What is required: The entries that follow need to be returned without any alteration.

== Given data

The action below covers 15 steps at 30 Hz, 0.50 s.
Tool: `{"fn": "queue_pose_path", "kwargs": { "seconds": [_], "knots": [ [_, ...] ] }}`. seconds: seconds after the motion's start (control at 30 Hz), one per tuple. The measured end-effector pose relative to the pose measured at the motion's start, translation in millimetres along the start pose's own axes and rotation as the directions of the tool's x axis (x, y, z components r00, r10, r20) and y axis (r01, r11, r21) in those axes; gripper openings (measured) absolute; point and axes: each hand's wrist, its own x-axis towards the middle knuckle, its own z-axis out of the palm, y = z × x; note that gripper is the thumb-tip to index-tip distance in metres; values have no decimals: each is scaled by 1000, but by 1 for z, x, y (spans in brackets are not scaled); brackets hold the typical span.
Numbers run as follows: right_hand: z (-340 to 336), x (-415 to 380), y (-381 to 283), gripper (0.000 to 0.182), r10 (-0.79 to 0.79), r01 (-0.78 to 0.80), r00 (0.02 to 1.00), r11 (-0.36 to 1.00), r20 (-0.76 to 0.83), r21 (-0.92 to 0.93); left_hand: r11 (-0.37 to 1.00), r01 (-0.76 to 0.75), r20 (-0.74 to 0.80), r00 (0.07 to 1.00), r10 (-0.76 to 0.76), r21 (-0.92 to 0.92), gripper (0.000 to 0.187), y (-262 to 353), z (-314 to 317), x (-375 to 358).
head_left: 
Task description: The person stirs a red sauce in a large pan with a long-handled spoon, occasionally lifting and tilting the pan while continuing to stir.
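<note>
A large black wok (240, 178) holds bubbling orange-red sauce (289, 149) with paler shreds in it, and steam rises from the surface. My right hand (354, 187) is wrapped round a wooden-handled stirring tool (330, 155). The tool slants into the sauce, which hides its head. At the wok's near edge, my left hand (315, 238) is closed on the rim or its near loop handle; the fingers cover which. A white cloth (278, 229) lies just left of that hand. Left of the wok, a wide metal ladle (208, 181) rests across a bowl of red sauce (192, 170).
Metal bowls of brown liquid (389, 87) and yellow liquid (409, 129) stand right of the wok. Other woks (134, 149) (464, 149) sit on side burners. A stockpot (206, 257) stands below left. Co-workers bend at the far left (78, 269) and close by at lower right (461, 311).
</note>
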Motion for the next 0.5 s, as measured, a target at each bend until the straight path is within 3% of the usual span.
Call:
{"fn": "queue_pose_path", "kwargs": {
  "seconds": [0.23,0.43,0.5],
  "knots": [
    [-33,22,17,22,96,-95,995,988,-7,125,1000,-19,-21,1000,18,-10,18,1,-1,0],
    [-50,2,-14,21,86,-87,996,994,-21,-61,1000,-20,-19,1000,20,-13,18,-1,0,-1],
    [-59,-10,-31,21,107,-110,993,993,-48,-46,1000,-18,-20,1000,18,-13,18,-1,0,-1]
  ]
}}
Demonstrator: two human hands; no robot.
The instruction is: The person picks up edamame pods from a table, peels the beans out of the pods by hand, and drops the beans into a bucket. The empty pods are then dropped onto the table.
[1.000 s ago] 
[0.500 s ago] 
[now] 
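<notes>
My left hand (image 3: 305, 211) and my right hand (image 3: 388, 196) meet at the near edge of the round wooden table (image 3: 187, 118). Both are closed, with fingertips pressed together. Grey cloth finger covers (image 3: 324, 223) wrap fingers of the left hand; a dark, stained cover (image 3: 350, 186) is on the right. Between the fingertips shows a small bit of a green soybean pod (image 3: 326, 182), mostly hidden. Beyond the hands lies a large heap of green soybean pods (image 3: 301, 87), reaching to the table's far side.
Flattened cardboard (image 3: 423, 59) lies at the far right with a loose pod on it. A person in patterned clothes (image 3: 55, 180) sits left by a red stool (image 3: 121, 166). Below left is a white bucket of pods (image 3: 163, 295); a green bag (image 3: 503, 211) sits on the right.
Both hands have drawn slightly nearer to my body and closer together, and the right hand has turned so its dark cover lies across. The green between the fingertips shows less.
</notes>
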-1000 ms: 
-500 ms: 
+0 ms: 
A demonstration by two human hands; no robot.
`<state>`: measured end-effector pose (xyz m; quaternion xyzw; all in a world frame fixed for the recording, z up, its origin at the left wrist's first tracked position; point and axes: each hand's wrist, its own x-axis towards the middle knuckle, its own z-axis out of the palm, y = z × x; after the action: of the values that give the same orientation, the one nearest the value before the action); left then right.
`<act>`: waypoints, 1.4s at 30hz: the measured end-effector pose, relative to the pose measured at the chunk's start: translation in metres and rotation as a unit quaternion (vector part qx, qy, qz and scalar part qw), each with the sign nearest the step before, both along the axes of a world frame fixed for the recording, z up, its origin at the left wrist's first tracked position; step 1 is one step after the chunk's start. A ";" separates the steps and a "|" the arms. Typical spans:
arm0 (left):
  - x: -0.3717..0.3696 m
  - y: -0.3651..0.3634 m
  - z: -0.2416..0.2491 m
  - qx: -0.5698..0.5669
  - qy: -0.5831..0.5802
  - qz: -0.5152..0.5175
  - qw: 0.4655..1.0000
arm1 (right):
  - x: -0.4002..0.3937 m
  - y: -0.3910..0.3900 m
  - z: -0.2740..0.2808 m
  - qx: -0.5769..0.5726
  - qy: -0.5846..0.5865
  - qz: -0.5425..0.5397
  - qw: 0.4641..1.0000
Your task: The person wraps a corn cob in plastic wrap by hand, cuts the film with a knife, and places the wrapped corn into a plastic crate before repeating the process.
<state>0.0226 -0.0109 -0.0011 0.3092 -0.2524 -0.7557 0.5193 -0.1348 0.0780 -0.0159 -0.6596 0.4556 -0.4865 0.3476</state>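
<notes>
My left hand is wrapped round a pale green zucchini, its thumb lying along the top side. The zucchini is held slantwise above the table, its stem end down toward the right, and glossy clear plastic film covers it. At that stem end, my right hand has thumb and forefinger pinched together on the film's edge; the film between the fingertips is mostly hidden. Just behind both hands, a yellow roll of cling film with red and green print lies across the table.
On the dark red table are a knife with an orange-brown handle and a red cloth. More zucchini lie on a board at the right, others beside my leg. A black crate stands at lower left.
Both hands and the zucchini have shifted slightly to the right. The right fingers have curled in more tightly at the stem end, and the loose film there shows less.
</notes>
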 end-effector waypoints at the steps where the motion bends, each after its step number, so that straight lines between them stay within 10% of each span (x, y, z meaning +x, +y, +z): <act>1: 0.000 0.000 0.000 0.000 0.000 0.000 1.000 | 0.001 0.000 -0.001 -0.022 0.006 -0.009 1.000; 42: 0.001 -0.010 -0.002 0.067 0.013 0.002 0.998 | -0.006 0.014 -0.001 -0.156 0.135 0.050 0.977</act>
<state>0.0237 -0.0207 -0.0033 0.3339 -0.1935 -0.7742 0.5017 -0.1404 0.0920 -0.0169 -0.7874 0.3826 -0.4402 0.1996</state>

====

Output for this exercise:
The action below covers 15 steps at 30 Hz, 0.50 s.
Tool: `{"fn": "queue_pose_path", "kwargs": { "seconds": [_], "knots": [ [_, ...] ] }}`. seconds: seconds after the motion's start (control at 30 Hz), one per tuple. The measured end-effector pose relative to the pose measured at the motion's start, translation in millimetres along the start pose's own axes and rotation as the directions of the tool's x axis (x, y, z components r00, r10, r20) and y axis (r01, r11, r21) in those axes; gripper openings (measured) absolute; point and axes: each hand's wrist, its own x-axis towards the middle knuckle, its own z-axis out of the palm, y = z × x; note that gripper is the thumb-tip to index-tip distance in metres; values have no decimals: each is scaled by 1000, but by 1 for z, x, y (spans in brackets are not scaled); brackets hold the typical span.
Numbers run as follows: right_hand: z (-340 to 336), x (-415 to 380), y (-381 to 283), gripper (0.000 to 0.182), r10 (-0.79 to 0.79), r01 (-0.78 to 0.80), r00 (0.02 to 1.00), r11 (-0.36 to 1.00), r20 (-0.76 to 0.83), r21 (-0.92 to 0.93); left_hand: r11 (-0.37 to 1.00), r01 (-0.76 to 0.75), r20 (-0.74 to 0.80), r00 (0.07 to 1.00), r10 (-0.76 to 0.76), r21 (-0.92 to 0.92), gripper (0.000 to 0.187), y (-262 to 353), z (-314 to 317), x (-375 to 358).
head_left: 
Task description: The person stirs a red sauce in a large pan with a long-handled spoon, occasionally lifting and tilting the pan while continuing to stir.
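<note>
A large black wok (240, 178) holds bubbling orange-red sauce (289, 149) with paler shreds in it, and steam rises from the surface. My right hand (354, 187) is wrapped round a wooden-handled stirring tool (330, 155). The tool slants into the sauce, which hides its head. At the wok's near edge, my left hand (315, 238) is closed on the rim or its near loop handle; the fingers cover which. A white cloth (278, 229) lies just left of that hand. Left of the wok, a wide metal ladle (208, 181) rests across a bowl of red sauce (192, 170).
Metal bowls of brown liquid (389, 87) and yellow liquid (409, 129) stand right of the wok. Other woks (134, 149) (464, 149) sit on side burners. A stockpot (206, 257) stands below left. Co-workers bend at the far left (78, 269) and close by at lower right (461, 311).
</note>
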Motion for the next 0.5 s, as measured, a target at each bend until the straight path is within 3% of the usual span.
Call:
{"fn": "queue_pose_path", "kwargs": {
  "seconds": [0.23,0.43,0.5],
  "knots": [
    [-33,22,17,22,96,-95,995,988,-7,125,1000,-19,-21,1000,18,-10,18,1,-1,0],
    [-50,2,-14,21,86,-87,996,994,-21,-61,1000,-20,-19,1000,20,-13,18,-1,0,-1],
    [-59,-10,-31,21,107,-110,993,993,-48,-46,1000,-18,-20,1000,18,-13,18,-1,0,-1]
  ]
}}
Demonstrator: two human hands; no robot.
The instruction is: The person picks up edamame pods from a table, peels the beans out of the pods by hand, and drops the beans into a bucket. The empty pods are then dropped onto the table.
[1.000 s ago] 
[0.500 s ago] 
[now] 
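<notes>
My left hand (image 3: 305, 211) and my right hand (image 3: 388, 196) meet at the near edge of the round wooden table (image 3: 187, 118). Both are closed, with fingertips pressed together. Grey cloth finger covers (image 3: 324, 223) wrap fingers of the left hand; a dark, stained cover (image 3: 350, 186) is on the right. Between the fingertips shows a small bit of a green soybean pod (image 3: 326, 182), mostly hidden. Beyond the hands lies a large heap of green soybean pods (image 3: 301, 87), reaching to the table's far side.
Flattened cardboard (image 3: 423, 59) lies at the far right with a loose pod on it. A person in patterned clothes (image 3: 55, 180) sits left by a red stool (image 3: 121, 166). Below left is a white bucket of pods (image 3: 163, 295); a green bag (image 3: 503, 211) sits on the right.
Both hands have drawn slightly nearer to my body and closer together, and the right hand has turned so its dark cover lies across. The green between the fingertips shows less.
</notes>
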-1000 ms: 
-500 ms: 
+0 ms: 
A demonstration by two human hands; no robot.
`<state>`: measured end-effector pose (xyz m; quaternion xyzw; all in a world frame fixed for the recording, z up, its origin at the left wrist's first tracked position; point and axes: each hand's wrist, its own x-axis towards the middle knuckle, its own z-axis out of the palm, y = z × x; after the action: of the values that give the same orientation, the one nearest the value before the action); left then right.
`<act>`: waypoints, 1.4s at 30hz: the measured end-effector pose, relative to the pose measured at the chunk's start: translation in metres and rotation as a unit quaternion (vector part qx, qy, qz and scalar part qw), each with the sign nearest the step before, both along the axes of a world frame fixed for the recording, z up, its origin at the left wrist's first tracked position; step 1 is one step after the chunk's start. A ";" separates the steps and a "|" the arms. Typical spans:
arm0 (left):
  - x: -0.3717..0.3696 m
  - y: -0.3651..0.3634 m
  - z: -0.2416..0.2491 m
  - qx: -0.5698..0.5669
  - qy: -0.5831..0.5802
  - qz: -0.5152..0.5175
  - qw: 0.4655..1.0000
arm1 (right):
  - x: -0.4002..0.3937 m
  - y: -0.3910..0.3900 m
  - z: -0.2740..0.2808 m
  - qx: -0.5769..0.5726
  - qy: -0.5846..0.5865
  - qz: -0.5425..0.5397
  - qw: 0.4641..1.0000
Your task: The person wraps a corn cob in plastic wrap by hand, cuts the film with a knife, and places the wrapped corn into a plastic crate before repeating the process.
<state>0.0226 -0.0109 -0.0011 0.3092 -0.2524 -0.7557 0.5193 -0.1348 0.0780 -0.0159 -0.6596 0.4556 -0.4865 0.3476</state>
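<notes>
My left hand is wrapped round a pale green zucchini, its thumb lying along the top side. The zucchini is held slantwise above the table, its stem end down toward the right, and glossy clear plastic film covers it. At that stem end, my right hand has thumb and forefinger pinched together on the film's edge; the film between the fingertips is mostly hidden. Just behind both hands, a yellow roll of cling film with red and green print lies across the table.
On the dark red table are a knife with an orange-brown handle and a red cloth. More zucchini lie on a board at the right, others beside my leg. A black crate stands at lower left.
Both hands and the zucchini have shifted slightly to the right. The right fingers have curled in more tightly at the stem end, and the loose film there shows less.
</notes>
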 end-effector waypoints at the steps where the motion bends, each after its step number, so that straight lines between them stay within 10% of each span (x, y, z meaning +x, +y, +z): <act>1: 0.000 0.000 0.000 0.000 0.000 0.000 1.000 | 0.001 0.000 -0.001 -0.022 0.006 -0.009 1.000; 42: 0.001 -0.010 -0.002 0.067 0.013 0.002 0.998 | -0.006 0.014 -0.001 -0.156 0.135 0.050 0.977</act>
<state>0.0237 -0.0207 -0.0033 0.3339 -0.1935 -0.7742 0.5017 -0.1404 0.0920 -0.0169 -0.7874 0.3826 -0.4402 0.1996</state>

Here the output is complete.